Познакомились мы на занятиях по химии. Я увидела этого парня растерянным и страшно расстроенным. Легкую работу он сдать не мог. Я удивилась и спросила: «В чем дело? Это же десятый класс!» Он ответил резко: «Я не учился в десятом классе. Если можешь, помоги!» Конечно же, я помогла. Тут подошла девушка в гимнастерке и попросила: «Помоги и мне!» Так вокруг меня и Ивана образовалась группа фронтовиков, с которыми я, школьница-отличница, стала заниматься химией, физикой и латынью. Вероятно, я оказалась неплохой учительницей, потому что первую экзаменационную сессию никто из нас не провалил. Конечно, мы стали друзьями.
Время вспоминать прошлое нашлось у мужа лишь через много лет в инфарктном отделении больницы.
«Свои настоящие ботинки вместе с рубахой и шапкой я получил, когда собирался идти в первый класс. Босиком туда не пускали. Школа находилась в деревушке километрах в двух от дома, — начал муж свой рассказ. — Из города приехала молодая, необыкновенно красивая девушка-комсомолка в красной косынке. В одном-единственном классе школьной избы она умудрялась учить детей всех четырех классов одновременно. Первый и второй классы занимали два первых угла помещения, третий и четвертый — последние два. Сама она ходила между нами и каждому классу давала свое задание. В конце урока ученик лично должен был показать ей, что сделал. Эту девушку мы любили, слушались и изо всех сил старались заслужить ее похвалу. Она отмечала мои успехи в решении задач, в быстром устном счете, в запоминании слово в слово всех ее уроков, но буквы я писать не мог совсем. Мы старались оба: я со слезами, она с лаской и упорством».

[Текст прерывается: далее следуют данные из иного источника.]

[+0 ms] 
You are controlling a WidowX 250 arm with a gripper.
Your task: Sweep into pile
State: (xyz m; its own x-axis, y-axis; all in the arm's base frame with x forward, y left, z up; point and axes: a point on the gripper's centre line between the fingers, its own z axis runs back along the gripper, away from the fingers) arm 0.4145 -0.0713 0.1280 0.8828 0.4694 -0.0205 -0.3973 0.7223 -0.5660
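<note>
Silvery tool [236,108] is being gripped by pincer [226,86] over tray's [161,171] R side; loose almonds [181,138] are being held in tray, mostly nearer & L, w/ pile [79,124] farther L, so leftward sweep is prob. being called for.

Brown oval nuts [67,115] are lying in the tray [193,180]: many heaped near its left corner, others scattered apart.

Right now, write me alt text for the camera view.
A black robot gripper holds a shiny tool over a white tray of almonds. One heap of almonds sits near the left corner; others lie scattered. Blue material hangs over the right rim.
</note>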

Плоды стараний учительницы-комсомолки муж демонстрировал всю жизнь, имея, в пример коллегам, красивый почерк. Она научила ребенка писать правой рукой, не подозревая, что он левша. Левая ладонь Вани была завязана из-за долго не заживавшей раны. Самодельный пугач взорвался, когда мальчик держал его в левой руке. Тяжелые уроки чистописания не пропали даром. В дальнейшей жизни обе руки стали одинаково сильными.
Ярко помню ту деревушку, имевшую дюжину домов и старинную избу — начальную школу, собиравшую детишек из окрестных деревенек Поволжья.